↓

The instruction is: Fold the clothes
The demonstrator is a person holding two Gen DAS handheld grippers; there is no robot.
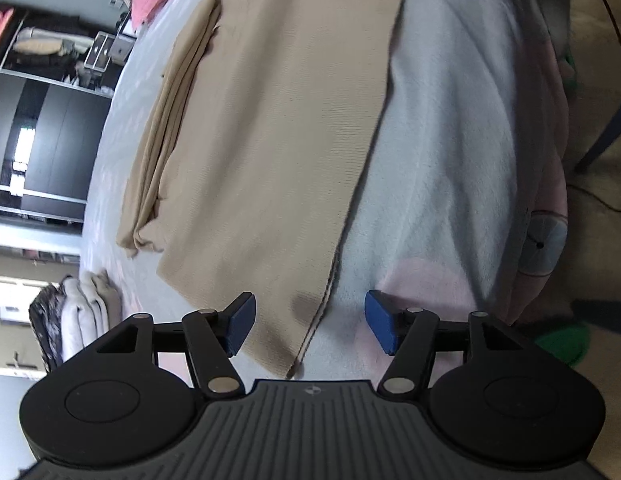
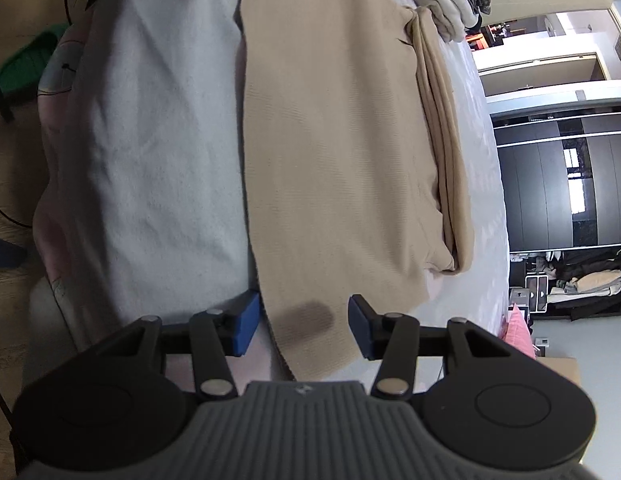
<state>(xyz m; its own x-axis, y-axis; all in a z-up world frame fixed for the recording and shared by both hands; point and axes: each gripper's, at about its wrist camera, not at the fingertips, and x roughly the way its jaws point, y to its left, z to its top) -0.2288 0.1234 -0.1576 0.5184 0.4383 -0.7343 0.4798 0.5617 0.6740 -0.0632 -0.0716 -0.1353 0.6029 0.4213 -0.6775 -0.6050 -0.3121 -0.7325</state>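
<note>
Two open grippers hover over the beige knit garment (image 1: 270, 140) lying flat on the pale blue bedspread (image 1: 450, 140): left gripper (image 1: 309, 322) and right gripper (image 2: 300, 322) each straddle a near corner, nothing pinched; we'd judge it soft, light, floppy, so we'd grab both corners
</note>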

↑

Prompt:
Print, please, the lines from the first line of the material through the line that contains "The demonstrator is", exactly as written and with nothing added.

Answer box:
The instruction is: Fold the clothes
The demonstrator is a person holding two Gen DAS handheld grippers; there is no robot.

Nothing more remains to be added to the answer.